Bully Market. Jamie Higgins.

Higgins, Jamie. Bully Market. Simon & Schuster, New York, 2020. NF/F 9/22

This is a memoir by a woman who at her up-from-poverty parents’ insistence joined the Wall Street giant Goldman Sachs. Through persistence, smarts (she was a math major) and not a little financial motivation she rose to a high management position, almost unprecedented for a woman. But then she quit Goldman abruptly and wrote this exposé of misogynistic nastiness that she experienced and which according to her is business as usual in this famous company.

In the face of superficial political correctness (well-equipped breast-feeding facility, mission statements emphasizing equal opportunity, and a large department dedicated to whistle-blowing) she reports she was systematically ignored, reviled, made the butt of jokes, and eventually inaccurately badly-reviewed by men whose boss she had become. She reported a vicious physical attack to the appropriate agency and it got back to her boss immediately resulting in a severe reprimand. Serious hemorrhaging from a miscarriage was minimized when she didn’t return to work in few days. There was rough physical abuse and sexual harassment, as well as a partially well-meaning romantic advance from a male colleague.

It was a brief blurb about Higgins in a recent New Yorker that prompted me to download this story.

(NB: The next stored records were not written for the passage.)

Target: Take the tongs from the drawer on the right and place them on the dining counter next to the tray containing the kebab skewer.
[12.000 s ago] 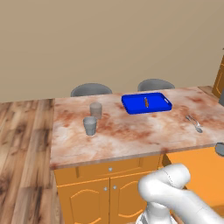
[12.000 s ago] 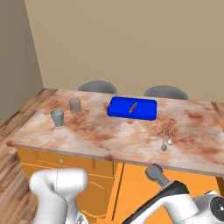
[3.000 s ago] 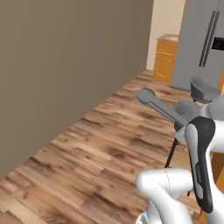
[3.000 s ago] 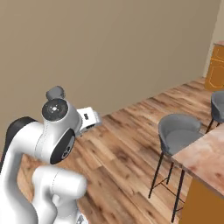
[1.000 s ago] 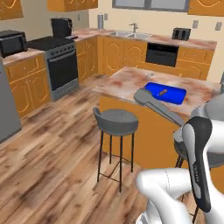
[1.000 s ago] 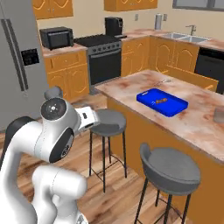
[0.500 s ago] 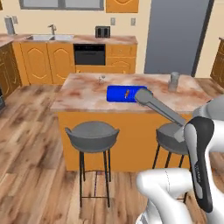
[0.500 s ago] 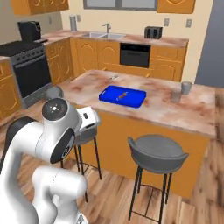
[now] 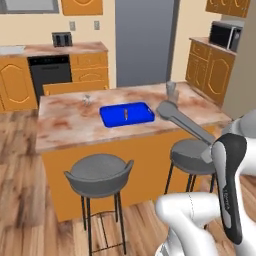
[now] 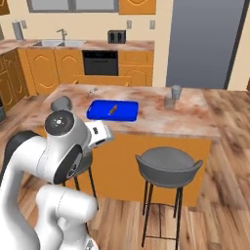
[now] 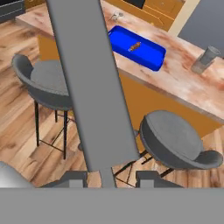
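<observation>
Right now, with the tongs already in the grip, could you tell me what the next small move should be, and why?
Probably drive the base closer to the dining counter. The gripper is shut on the tongs, but two stools stand between the robot and the counter, and the tray holding the kebab skewer looks beyond easy reach.

The blue tray [image 9: 127, 114] lies on the marbled surface [image 9: 65, 123], the kebab skewer [image 9: 126, 113] inside it. At its 3 o'clock, the grey tongs [image 9: 185, 123] reach in from the arm, scoop end just beside the tray. Two grey stools [image 9: 99, 173] stand below.
</observation>
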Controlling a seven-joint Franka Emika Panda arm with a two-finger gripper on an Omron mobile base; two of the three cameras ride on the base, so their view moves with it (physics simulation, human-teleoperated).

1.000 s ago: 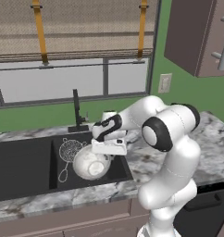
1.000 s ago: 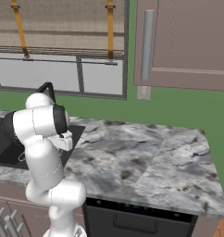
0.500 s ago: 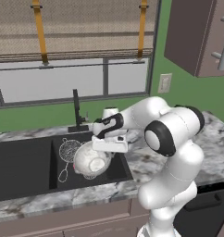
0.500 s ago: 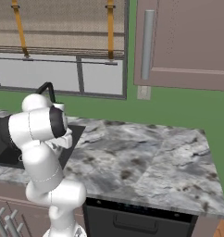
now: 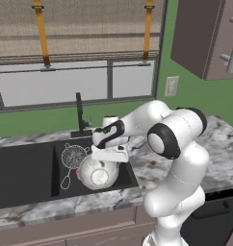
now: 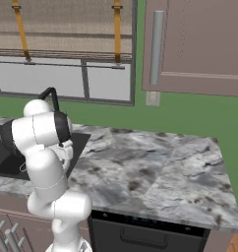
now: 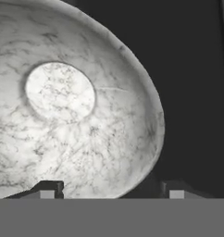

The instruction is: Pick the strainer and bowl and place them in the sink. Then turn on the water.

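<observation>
Speckled silvery bowl [image 5: 97,174] lies tilted in the black sink [image 5: 27,187].

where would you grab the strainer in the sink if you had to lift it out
Probably by the rim of the strainer, coming down from above. It lies in the sink beside the bowl, which crowds its right side. Its thin wire handle trails toward the front and looks too slim for a sure pinch.

Bowl [image 5: 98,174] and strainer [image 5: 73,156] crowding the sink's [image 5: 22,197] right basin; left basin open.
</observation>
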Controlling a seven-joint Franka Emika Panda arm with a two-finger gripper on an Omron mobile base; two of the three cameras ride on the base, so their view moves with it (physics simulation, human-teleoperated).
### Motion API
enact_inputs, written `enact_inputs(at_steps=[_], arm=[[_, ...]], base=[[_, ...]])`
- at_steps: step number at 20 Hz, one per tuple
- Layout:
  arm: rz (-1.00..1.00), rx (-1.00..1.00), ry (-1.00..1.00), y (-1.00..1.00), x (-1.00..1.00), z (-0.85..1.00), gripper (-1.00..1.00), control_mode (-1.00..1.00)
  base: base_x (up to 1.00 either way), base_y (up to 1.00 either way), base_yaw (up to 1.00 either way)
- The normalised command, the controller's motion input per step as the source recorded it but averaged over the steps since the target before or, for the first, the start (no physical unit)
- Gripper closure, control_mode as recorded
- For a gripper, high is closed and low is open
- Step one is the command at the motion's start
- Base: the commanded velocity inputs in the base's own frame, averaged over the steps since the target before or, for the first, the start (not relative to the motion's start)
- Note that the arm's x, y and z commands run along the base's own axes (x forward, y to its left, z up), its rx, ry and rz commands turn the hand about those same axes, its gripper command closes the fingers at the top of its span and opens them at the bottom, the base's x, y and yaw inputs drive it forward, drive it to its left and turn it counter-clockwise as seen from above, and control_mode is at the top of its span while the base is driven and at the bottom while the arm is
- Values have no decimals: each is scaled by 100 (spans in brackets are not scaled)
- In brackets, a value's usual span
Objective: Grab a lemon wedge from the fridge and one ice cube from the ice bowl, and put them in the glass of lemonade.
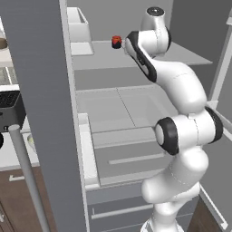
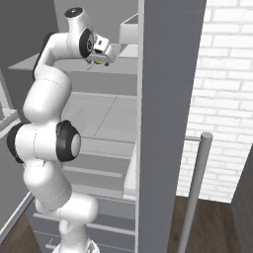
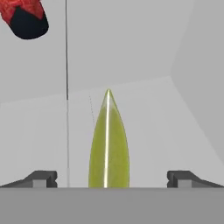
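The fridge (image 1: 136,108) stands open and the arm reaches in to its upper shelf, so the step in hand looks like fetching the lemon wedge (image 3: 108,144), which lies on that shelf with a red and black thing (image 3: 24,17) farther off to its left. The gripper (image 3: 111,178) is spread wide and holds nothing, one finger on each side of the wedge. The next move probably calls for easing forward a little and closing squarely on the wedge before lifting it out.
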Motion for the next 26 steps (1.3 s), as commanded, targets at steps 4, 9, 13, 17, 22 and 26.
enact_inputs(at_steps=[4, 9, 13, 17, 22, 26], arm=[[0, 0, 10, 0, -10, -29, -100, -100], [0, 0, 4, 0, 0, -5, 100, -100], [0, 0, 0, 0, -4, 0, 100, -100], [0, 0, -2, 0, -13, -2, 100, -100], [1, 0, -9, 0, -55, -1, 100, -100], [4, 1, -16, 0, -98, 0, 100, -100]], base=[[0, 0, 0], [0, 0, 0], [0, 0, 0], [0, 0, 0], [0, 0, 0], [0, 0, 0]])
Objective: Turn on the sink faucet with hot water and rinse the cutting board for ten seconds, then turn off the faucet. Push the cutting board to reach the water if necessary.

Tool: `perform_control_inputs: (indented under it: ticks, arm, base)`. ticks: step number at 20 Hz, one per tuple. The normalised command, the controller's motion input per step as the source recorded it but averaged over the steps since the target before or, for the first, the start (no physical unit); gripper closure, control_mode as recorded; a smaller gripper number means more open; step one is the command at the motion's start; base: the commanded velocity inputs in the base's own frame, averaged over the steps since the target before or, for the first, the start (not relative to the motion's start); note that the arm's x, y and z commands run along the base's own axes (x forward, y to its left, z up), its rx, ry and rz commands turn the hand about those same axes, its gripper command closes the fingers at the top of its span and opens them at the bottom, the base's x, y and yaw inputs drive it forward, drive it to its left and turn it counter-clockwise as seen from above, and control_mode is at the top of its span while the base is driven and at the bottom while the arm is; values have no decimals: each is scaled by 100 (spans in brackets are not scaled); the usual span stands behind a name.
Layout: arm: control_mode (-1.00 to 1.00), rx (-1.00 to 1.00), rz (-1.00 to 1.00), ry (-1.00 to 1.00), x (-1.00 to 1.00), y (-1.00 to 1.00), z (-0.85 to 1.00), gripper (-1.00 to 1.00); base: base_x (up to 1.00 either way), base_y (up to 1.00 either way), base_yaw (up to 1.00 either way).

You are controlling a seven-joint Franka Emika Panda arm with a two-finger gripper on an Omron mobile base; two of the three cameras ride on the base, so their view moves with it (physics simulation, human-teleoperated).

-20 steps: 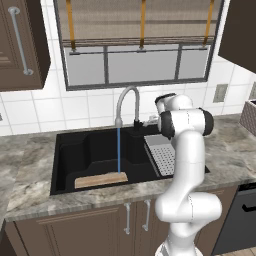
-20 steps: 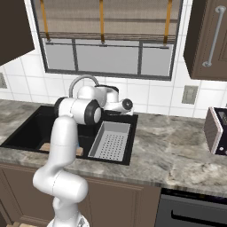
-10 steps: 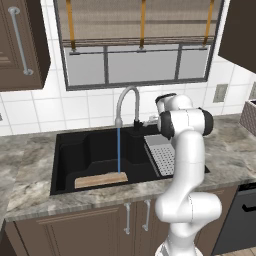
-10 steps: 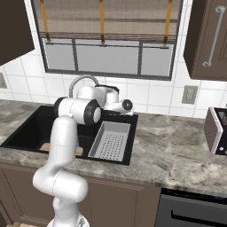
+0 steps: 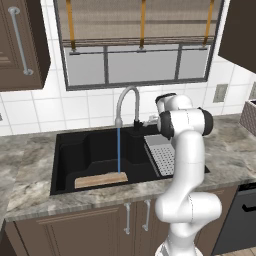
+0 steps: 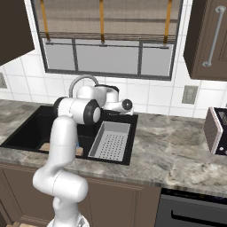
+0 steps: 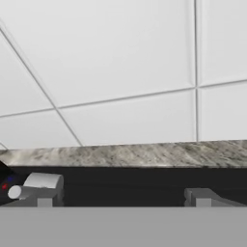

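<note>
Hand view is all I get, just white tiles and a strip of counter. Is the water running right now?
Observer: Yes, a thin blue water stream falls from the sink faucet into the sink.
Operator: Does it hit the cutting board?
Observer: It lands at the right end of the cutting board, which lies along the basin's front wall.
Operator: What's beside the basin?
Observer: A grey perforated drainer tray sits on its right.

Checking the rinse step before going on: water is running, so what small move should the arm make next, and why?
Probably none yet: hold by the sink faucet. The water falls straight onto the right end of the cutting board in the sink, so no push seems needed. Afterwards, ease the end effector to the lever.
</note>
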Motion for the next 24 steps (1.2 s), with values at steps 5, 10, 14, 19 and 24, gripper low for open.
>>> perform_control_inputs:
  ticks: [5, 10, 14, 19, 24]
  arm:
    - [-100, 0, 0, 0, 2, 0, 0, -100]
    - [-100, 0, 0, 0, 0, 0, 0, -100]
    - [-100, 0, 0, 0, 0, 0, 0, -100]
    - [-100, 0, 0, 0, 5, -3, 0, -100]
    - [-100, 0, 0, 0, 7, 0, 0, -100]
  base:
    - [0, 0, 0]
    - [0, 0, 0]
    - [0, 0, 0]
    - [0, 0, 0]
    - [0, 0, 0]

It certainly held my interest but mostly for shock value. I did wonder whether some of the sex content had been encouraged or edited in, but that might be unfair. The writing is thriller-style and not particularly engaging. Of course one never knows how much help someone like this author may have needed to hot things up and shoot for high sales and possibly a film contract.

Higgins wanted to be a social worker all along and bless her heart we’d like to assume, maybe hope, that that’s the direction she will take.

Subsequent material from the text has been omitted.